#### Brief
Find every line below with "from" in it and give only how many there are.

Exercise data below:

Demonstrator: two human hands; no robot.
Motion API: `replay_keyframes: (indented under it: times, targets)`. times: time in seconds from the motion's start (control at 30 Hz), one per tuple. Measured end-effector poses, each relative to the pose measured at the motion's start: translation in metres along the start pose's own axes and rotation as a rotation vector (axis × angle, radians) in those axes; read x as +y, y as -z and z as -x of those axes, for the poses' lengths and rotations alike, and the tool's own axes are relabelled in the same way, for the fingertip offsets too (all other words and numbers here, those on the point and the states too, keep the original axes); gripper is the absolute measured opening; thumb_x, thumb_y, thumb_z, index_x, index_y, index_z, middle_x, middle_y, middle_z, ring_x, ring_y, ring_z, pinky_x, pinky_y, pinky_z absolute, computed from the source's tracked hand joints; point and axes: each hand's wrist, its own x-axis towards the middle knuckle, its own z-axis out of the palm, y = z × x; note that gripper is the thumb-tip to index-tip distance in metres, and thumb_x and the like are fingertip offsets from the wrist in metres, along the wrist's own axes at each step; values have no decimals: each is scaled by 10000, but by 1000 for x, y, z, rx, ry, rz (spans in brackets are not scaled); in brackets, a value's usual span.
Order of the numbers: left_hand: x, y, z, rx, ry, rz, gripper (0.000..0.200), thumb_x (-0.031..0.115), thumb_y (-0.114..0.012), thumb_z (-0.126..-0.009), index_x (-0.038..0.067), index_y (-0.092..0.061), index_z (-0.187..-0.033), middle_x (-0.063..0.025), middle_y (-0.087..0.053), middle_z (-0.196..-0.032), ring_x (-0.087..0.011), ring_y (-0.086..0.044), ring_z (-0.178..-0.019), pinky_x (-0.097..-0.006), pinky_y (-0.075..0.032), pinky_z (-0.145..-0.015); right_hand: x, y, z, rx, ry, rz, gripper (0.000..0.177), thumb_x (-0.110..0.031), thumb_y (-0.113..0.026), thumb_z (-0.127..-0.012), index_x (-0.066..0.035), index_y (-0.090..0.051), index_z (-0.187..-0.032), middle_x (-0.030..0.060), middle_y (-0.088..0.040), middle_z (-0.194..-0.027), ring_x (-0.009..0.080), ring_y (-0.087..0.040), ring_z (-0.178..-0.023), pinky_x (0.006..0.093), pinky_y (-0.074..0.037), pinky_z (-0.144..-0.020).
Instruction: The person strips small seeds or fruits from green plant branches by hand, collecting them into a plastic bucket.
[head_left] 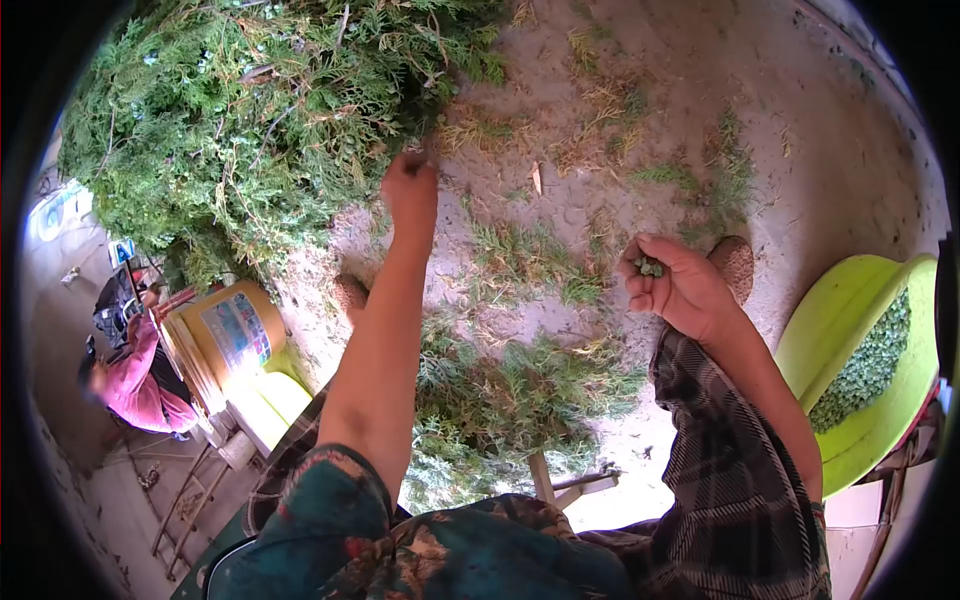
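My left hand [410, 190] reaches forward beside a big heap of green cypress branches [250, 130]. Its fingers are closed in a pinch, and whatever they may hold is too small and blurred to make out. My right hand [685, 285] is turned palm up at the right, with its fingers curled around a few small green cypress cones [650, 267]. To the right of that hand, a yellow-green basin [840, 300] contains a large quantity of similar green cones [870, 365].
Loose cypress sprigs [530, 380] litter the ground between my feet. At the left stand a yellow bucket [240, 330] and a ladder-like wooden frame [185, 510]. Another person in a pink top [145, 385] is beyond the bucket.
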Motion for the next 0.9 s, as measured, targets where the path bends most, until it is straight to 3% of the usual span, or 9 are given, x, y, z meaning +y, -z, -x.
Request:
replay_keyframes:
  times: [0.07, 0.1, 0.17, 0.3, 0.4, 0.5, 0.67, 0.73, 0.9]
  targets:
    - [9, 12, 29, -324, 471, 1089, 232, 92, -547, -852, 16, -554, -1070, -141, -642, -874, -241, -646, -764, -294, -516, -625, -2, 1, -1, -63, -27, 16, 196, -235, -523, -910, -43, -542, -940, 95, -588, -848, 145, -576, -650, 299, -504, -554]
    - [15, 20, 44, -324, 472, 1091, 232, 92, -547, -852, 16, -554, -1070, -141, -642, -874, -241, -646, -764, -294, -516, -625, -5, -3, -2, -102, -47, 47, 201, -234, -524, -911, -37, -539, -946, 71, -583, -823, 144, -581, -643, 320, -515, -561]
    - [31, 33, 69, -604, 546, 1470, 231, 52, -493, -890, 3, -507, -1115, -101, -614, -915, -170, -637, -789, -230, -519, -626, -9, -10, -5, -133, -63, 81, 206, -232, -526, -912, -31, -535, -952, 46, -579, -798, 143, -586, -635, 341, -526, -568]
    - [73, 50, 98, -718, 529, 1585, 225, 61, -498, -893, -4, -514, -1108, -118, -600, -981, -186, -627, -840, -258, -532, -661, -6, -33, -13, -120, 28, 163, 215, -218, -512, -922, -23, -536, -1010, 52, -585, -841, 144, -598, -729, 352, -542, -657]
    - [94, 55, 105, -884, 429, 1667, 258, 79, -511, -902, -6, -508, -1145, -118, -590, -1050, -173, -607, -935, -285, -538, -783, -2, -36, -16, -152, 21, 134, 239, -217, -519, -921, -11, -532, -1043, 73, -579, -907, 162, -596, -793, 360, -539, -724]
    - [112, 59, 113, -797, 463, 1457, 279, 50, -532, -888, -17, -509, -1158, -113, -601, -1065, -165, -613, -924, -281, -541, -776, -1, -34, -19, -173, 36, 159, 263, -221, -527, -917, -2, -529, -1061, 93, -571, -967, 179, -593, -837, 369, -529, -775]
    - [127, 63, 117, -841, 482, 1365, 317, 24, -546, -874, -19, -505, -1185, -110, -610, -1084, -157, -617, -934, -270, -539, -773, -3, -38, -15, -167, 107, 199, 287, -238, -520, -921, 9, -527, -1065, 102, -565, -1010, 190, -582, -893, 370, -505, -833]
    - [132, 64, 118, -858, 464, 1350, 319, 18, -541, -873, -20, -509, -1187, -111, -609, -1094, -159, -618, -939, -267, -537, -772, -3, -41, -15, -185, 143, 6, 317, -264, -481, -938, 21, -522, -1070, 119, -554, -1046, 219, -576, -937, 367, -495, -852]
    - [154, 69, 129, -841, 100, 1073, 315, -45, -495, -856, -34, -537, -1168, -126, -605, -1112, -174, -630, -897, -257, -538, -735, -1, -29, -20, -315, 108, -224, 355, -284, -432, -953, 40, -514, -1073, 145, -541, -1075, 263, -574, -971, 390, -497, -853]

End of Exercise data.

#### Your solution
2